**TASK PROMPT:**
Every line from the top of the material through the line holding "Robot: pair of" should be copied exactly, and only those lines.

**INFORMATION PROVIDED:**
*****
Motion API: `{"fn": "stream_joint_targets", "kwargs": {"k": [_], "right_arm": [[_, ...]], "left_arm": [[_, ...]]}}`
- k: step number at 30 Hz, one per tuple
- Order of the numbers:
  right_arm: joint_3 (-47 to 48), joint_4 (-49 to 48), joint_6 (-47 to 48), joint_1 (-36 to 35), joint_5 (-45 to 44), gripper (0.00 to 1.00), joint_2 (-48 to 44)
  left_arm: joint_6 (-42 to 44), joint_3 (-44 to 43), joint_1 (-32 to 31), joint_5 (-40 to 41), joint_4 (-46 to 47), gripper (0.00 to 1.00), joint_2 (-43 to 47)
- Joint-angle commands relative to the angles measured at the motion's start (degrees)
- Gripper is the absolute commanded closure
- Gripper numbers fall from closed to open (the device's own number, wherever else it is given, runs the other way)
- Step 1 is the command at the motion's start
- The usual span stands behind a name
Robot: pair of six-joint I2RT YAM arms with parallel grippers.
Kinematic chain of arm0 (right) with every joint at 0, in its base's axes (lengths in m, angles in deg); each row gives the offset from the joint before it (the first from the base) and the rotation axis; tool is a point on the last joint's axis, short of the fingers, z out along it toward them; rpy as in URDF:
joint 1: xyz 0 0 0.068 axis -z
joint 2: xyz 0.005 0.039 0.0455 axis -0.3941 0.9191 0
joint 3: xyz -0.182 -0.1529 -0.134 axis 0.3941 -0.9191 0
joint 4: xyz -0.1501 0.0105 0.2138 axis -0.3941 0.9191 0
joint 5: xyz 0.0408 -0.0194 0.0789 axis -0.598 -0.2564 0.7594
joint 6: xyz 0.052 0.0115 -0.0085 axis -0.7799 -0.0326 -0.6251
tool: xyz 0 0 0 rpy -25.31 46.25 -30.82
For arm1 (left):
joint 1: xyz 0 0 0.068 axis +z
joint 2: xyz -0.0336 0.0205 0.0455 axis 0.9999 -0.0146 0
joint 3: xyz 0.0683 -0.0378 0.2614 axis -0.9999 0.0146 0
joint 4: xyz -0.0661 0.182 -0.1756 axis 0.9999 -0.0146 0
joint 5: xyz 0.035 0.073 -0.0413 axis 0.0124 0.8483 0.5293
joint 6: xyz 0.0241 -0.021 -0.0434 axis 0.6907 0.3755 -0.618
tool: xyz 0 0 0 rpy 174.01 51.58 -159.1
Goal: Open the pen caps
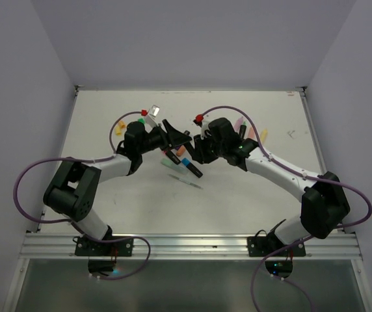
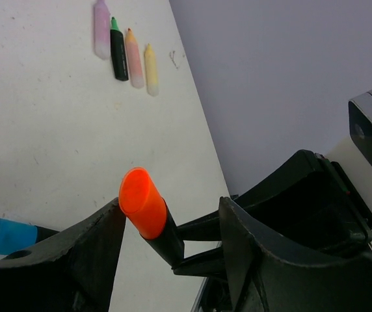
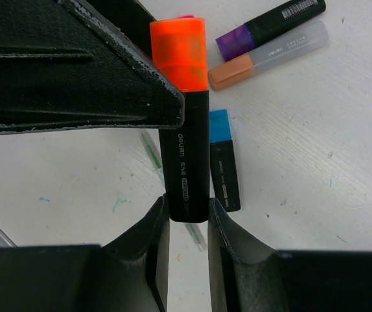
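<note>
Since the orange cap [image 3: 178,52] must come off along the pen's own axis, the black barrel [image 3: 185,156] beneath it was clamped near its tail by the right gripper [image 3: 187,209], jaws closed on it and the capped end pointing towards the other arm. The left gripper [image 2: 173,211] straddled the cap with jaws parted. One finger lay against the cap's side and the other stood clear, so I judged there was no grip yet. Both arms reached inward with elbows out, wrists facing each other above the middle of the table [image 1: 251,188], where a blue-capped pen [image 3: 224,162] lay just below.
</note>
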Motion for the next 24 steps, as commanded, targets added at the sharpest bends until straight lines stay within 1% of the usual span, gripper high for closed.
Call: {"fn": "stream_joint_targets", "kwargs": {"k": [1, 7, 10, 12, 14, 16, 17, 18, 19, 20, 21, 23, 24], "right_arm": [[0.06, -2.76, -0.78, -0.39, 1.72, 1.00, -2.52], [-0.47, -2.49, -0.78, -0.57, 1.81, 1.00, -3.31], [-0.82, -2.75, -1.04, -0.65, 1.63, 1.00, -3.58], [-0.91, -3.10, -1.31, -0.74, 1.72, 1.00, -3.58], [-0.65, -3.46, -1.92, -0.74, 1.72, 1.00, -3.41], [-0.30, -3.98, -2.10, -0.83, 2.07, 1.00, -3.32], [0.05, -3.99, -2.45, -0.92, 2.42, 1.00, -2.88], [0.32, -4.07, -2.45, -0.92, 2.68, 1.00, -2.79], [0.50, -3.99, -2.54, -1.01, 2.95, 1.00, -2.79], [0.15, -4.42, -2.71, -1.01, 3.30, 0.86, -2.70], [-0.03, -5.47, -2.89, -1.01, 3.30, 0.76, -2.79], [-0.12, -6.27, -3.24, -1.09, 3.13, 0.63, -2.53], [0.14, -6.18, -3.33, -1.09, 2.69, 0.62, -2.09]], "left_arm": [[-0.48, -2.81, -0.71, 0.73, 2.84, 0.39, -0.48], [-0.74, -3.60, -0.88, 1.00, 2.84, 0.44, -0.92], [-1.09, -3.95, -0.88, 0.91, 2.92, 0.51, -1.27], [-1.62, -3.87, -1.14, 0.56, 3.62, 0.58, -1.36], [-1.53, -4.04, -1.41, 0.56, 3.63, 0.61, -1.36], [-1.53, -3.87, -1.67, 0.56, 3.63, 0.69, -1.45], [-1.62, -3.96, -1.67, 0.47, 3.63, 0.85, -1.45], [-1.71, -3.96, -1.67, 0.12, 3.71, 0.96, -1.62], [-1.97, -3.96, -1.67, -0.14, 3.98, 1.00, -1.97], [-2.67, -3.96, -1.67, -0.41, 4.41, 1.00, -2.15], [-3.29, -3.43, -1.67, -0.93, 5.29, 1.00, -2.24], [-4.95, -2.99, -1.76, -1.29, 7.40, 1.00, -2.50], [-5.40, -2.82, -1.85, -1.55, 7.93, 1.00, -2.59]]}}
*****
**TASK ANSWER:**
Motion API: `{"fn": "stream_joint_targets", "kwargs": {"k": [_], "right_arm": [[_, ...]], "left_arm": [[_, ...]]}}`
- k: step number at 30 Hz, one per tuple
- Order of the numbers:
  right_arm: joint_3 (-47 to 48), joint_4 (-49 to 48), joint_6 (-47 to 48), joint_1 (-36 to 35), joint_5 (-45 to 44), gripper (0.00 to 1.00), joint_2 (-48 to 44)
  left_arm: joint_6 (-42 to 44), joint_3 (-44 to 43), joint_1 (-32 to 31), joint_5 (-40 to 41), joint_4 (-46 to 47), gripper (0.00 to 1.00), joint_2 (-43 to 47)
- Joint-angle commands relative to the angles measured at the motion's start (degrees)
- Gripper is the absolute commanded closure
- Gripper numbers fall from closed to open (the device's own number, wherever else it is given, runs the other way)
- Step 1 is the command at the motion's start
- The usual span stands behind a name
Robot: pair of six-joint I2RT YAM arms with parallel grippers.

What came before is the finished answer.